• PROMPT: Comb through the entries for "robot" and pull out each line that holds it.

• RECORDS SHOWN:

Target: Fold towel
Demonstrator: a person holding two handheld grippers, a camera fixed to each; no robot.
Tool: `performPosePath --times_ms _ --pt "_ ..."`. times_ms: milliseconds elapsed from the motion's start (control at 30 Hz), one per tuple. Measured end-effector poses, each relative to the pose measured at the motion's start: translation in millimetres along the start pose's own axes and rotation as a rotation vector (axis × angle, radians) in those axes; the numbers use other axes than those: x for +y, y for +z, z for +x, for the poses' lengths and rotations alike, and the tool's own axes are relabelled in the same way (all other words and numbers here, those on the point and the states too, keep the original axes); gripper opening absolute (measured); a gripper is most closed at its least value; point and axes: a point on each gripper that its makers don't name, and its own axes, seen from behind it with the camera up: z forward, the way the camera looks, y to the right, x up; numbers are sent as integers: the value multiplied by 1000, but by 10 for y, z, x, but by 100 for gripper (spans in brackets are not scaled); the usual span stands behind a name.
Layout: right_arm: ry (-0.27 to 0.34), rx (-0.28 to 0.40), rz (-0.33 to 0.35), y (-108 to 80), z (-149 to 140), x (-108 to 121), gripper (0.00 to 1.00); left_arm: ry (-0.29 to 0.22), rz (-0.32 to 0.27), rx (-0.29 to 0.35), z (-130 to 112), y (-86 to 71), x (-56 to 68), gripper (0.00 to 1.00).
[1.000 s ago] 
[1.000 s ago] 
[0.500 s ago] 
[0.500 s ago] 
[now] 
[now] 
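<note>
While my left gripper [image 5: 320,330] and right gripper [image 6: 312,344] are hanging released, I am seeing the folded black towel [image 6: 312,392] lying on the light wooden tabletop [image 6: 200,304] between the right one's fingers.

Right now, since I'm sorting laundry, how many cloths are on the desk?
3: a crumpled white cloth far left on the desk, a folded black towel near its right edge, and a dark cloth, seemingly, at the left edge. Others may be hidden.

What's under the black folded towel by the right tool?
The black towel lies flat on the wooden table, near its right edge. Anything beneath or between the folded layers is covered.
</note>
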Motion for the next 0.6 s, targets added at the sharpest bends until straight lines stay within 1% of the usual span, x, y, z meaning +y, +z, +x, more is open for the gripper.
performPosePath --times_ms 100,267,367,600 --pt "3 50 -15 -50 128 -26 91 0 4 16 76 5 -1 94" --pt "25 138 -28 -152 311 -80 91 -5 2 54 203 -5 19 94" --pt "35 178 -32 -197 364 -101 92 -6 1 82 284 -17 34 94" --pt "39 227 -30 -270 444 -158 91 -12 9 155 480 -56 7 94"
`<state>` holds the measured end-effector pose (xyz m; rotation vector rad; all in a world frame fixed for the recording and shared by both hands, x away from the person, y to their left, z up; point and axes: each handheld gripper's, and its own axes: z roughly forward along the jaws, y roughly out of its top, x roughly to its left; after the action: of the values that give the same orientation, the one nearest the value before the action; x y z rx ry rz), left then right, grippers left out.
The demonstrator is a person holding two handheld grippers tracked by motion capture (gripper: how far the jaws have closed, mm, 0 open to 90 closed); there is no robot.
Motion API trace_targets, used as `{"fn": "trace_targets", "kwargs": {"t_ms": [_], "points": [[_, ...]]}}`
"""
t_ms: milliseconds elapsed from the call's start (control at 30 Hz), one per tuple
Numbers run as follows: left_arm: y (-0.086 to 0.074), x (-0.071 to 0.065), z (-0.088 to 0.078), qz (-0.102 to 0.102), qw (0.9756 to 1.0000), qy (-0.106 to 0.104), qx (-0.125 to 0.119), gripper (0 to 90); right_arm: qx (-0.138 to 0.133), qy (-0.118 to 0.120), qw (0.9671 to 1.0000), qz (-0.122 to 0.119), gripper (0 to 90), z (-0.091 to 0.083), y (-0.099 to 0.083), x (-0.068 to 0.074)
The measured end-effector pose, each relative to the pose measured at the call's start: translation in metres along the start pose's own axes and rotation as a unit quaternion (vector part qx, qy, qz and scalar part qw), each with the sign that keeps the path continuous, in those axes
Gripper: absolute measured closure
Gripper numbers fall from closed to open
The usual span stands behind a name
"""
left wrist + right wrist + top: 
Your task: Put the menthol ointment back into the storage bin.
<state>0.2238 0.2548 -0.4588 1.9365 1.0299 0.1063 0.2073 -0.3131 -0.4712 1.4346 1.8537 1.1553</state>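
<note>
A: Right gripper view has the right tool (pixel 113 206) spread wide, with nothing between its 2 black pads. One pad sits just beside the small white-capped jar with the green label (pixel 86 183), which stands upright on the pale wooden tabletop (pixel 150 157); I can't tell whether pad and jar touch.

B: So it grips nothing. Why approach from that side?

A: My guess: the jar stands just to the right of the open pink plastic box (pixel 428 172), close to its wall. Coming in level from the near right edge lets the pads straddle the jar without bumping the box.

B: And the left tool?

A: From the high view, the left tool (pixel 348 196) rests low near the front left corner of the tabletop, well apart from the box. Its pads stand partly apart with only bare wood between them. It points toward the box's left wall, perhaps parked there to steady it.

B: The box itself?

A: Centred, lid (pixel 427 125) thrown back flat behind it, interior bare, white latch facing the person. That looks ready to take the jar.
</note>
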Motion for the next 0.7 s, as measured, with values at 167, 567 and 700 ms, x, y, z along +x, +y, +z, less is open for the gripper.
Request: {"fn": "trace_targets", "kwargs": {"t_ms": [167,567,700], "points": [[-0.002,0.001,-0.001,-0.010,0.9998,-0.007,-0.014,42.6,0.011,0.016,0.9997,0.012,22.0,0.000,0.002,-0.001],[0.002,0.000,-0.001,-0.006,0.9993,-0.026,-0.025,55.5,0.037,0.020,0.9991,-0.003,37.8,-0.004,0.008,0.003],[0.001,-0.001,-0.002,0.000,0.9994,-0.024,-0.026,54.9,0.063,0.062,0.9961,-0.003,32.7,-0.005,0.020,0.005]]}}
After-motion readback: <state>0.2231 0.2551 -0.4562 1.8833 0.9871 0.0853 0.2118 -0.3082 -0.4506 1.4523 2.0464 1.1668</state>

• RESPONSE TO THE EXERCISE:
Demonstrator: a person holding two handheld grippers, a camera fixed to each; no robot.
The demonstrator is a person holding two handheld grippers tracked by motion capture (gripper: how far the jaws have closed, mm, 0 open to 90 closed); there is no robot.

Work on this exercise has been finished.